_PROBLEM DETAILS:_ Write out the listing below exactly, and omit any images you find in it.
►
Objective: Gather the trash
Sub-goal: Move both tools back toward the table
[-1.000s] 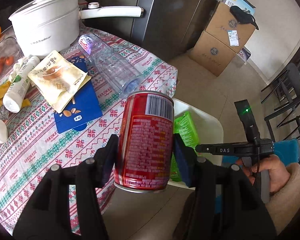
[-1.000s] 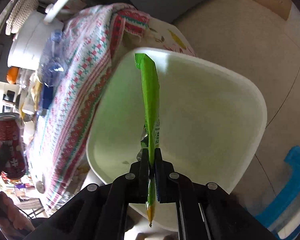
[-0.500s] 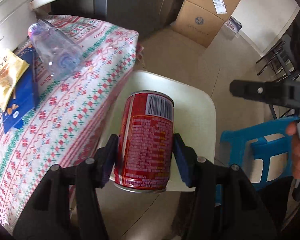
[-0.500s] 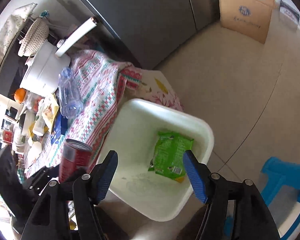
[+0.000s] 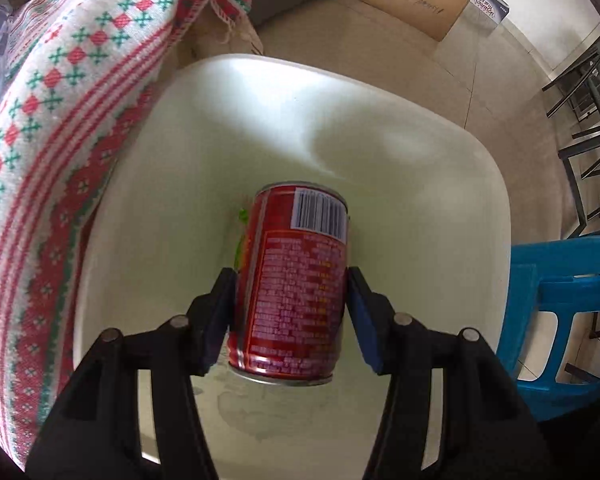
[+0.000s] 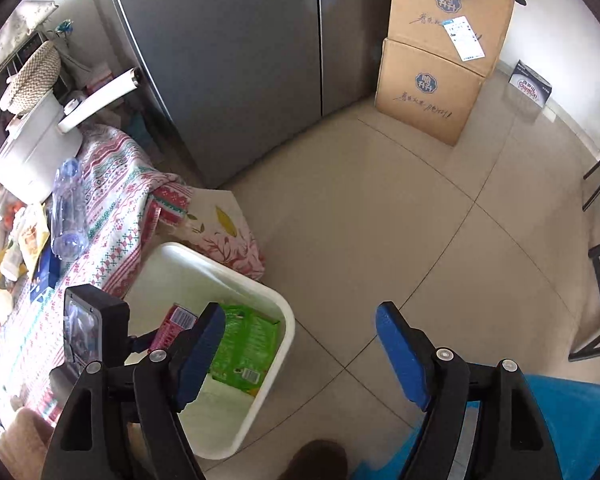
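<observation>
Inside bin rim (image 5: pixel 496 184), left tongs (image 5: pixel 292 284) gripping can (image 5: pixel 296 280), walls well apart.

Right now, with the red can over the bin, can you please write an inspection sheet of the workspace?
Surface: table under a red, green and white patterned tablecloth.
Job's things: red metal can above the white plastic bin; green snack wrapper lies inside the bin.
Clutter: clear plastic bottle, white electric pot and packets on the table.
Grippers: left gripper has its jaws closed on the can; right gripper has empty jaws, opening.
Cables: nothing seen.
Surroundings: grey fridge, two stacked cardboard boxes, blue plastic stool, tiled floor.
</observation>
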A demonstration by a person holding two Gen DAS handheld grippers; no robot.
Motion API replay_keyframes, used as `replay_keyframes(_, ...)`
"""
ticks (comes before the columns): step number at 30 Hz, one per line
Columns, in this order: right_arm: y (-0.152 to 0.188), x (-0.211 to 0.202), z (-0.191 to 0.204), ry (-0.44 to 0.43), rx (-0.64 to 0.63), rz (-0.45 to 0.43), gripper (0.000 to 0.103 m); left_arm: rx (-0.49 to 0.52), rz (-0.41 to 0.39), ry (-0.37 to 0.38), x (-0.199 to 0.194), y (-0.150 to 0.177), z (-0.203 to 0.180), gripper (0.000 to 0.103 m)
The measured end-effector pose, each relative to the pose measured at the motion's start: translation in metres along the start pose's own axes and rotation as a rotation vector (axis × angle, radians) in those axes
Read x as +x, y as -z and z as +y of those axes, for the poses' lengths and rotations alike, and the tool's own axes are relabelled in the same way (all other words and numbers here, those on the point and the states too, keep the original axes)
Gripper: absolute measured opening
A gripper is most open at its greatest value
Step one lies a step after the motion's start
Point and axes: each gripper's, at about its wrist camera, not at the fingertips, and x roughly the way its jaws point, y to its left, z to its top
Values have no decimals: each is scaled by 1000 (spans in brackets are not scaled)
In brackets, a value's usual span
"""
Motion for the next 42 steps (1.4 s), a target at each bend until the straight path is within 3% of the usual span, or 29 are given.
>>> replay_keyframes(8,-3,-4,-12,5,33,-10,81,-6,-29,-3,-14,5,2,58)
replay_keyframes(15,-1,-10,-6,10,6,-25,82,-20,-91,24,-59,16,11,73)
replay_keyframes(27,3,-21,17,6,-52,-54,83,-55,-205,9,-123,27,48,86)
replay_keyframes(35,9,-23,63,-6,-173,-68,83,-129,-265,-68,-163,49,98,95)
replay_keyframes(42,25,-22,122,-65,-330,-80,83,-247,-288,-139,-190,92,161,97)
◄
_ANSWER BOX:_
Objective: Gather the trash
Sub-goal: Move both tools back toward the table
[-1.000s] 
[-1.000s] 
[-0.500s] 
[-0.500s] 
[+0.000s] 
[+0.000s] 
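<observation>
Inside bin rim (image 5: pixel 496 184), left tongs (image 5: pixel 292 284) gripping can (image 5: pixel 296 280), walls well apart.

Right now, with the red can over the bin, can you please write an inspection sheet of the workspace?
Surface: table under a red, green and white patterned tablecloth.
Job's things: red metal can above the white plastic bin; green snack wrapper lies inside the bin.
Clutter: clear plastic bottle, white electric pot and packets on the table.
Grippers: left gripper has its jaws closed on the can; right gripper has empty jaws, opening.
Cables: nothing seen.
Surroundings: grey fridge, two stacked cardboard boxes, blue plastic stool, tiled floor.
</observation>
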A demonstration by a person holding two Gen DAS handheld grippers; no robot.
Motion API replay_keyframes, used as `replay_keyframes(_, ...)`
"""
ticks (comes before the columns): step number at 30 Hz, one per line
Columns, in this order: right_arm: y (-0.152 to 0.188), x (-0.211 to 0.202), z (-0.191 to 0.204), ry (-0.44 to 0.43), rx (-0.64 to 0.63), rz (-0.45 to 0.43), gripper (0.000 to 0.103 m); left_arm: rx (-0.49 to 0.52), rz (-0.41 to 0.39), ry (-0.37 to 0.38), x (-0.199 to 0.194), y (-0.150 to 0.177), z (-0.203 to 0.180), gripper (0.000 to 0.103 m)
The measured end-effector pose, each relative to the pose measured at the motion's start: translation in metres along the start pose's own axes and rotation as a rotation vector (axis × angle, radians) in those axes
Read x as +x, y as -z and z as +y of those axes, for the poses' lengths and rotations alike, and the tool's own axes are relabelled in the same way (all other words and numbers here, those on the point and the states too, keep the original axes)
Gripper: absolute measured opening
A gripper is most open at its greatest value
Step one lies a step after the motion's start
Point and axes: each gripper's, at about its wrist camera, not at the fingertips, and x roughly the way its jaws point, y to its left, z to its top
Values have no decimals: each is scaled by 1000 (spans in brackets are not scaled)
In brackets, a value's usual span
"""
Motion for the next 42 steps (1.4 s), a target at each bend until the straight path is within 3% of the usual span, or 29 are given.
>>> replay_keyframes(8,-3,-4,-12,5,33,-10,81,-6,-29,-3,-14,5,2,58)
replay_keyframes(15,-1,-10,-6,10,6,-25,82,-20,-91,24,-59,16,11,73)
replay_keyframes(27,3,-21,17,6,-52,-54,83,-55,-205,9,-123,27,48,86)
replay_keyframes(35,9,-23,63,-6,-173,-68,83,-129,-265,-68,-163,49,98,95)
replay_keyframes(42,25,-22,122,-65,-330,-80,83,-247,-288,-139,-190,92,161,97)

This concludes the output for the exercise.